▶ [What to work on]:
With both ends included, transcribe exactly the records below from their first line to the line that contains "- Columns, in".
-- Opening Marker --
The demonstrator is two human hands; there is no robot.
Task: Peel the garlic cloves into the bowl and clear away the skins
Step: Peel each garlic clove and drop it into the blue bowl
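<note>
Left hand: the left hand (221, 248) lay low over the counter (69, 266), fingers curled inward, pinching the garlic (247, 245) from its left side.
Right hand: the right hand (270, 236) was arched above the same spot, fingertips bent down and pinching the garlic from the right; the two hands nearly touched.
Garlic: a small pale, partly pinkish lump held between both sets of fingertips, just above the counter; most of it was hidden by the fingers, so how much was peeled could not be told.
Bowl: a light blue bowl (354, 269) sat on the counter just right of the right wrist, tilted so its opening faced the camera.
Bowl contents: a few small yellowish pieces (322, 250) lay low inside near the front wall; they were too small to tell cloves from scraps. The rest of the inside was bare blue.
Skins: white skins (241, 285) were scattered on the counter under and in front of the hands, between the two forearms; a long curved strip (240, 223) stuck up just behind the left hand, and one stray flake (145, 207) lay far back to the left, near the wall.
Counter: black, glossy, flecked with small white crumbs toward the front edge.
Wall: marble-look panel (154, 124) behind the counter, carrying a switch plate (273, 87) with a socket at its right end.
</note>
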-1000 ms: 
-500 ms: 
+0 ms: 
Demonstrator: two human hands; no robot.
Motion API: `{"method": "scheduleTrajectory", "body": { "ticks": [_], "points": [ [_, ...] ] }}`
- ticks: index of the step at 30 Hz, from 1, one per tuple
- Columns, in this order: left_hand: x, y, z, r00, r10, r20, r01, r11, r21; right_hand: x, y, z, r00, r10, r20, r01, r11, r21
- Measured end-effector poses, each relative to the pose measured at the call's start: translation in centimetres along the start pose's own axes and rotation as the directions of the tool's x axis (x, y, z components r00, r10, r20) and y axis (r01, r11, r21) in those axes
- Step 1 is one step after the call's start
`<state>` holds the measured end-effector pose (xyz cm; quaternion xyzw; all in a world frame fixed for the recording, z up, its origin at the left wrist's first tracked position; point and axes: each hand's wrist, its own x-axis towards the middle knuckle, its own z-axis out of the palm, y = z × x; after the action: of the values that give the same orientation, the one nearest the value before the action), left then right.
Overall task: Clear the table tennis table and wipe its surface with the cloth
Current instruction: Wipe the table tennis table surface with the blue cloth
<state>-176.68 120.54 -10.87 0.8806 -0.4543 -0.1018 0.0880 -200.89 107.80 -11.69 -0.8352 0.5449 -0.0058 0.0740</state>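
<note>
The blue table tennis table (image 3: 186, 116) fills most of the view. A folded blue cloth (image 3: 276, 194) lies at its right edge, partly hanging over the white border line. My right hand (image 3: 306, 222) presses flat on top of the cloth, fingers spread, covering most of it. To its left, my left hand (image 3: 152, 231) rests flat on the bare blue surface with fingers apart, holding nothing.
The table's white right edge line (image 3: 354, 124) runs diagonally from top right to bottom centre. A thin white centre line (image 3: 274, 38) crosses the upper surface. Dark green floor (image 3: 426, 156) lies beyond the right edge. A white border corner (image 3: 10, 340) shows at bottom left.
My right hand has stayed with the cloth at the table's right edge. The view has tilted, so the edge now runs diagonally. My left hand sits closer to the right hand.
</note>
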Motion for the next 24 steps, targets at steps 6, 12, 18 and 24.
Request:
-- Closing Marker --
▶ [Result for this task]:
The demonstrator is two human hands; there is no robot.
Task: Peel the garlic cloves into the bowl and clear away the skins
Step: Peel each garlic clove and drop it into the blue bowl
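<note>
Left hand: the left hand (221, 248) lay low over the counter (69, 266), fingers curled inward, pinching the garlic (247, 245) from its left side.
Right hand: the right hand (270, 236) was arched above the same spot, fingertips bent down and pinching the garlic from the right; the two hands nearly touched.
Garlic: a small pale, partly pinkish lump held between both sets of fingertips, just above the counter; most of it was hidden by the fingers, so how much was peeled could not be told.
Bowl: a light blue bowl (354, 269) sat on the counter just right of the right wrist, tilted so its opening faced the camera.
Bowl contents: a few small yellowish pieces (322, 250) lay low inside near the front wall; they were too small to tell cloves from scraps. The rest of the inside was bare blue.
Skins: white skins (241, 285) were scattered on the counter under and in front of the hands, between the two forearms; a long curved strip (240, 223) stuck up just behind the left hand, and one stray flake (145, 207) lay far back to the left, near the wall.
Counter: black, glossy, flecked with small white crumbs toward the front edge.
Wall: marble-look panel (154, 124) behind the counter, carrying a switch plate (273, 87) with a socket at its right end.
</note>
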-1000 ms: 
-500 ms: 
+0 ms: 
Demonstrator: two human hands; no robot.
Motion API: `{"method": "scheduleTrajectory", "body": { "ticks": [_], "points": [ [_, ...] ] }}`
- ticks: index of the step at 30 Hz, from 1, one per tuple
- Columns, in this order: left_hand: x, y, z, r00, r10, r20, r01, r11, r21; right_hand: x, y, z, r00, r10, r20, r01, r11, r21

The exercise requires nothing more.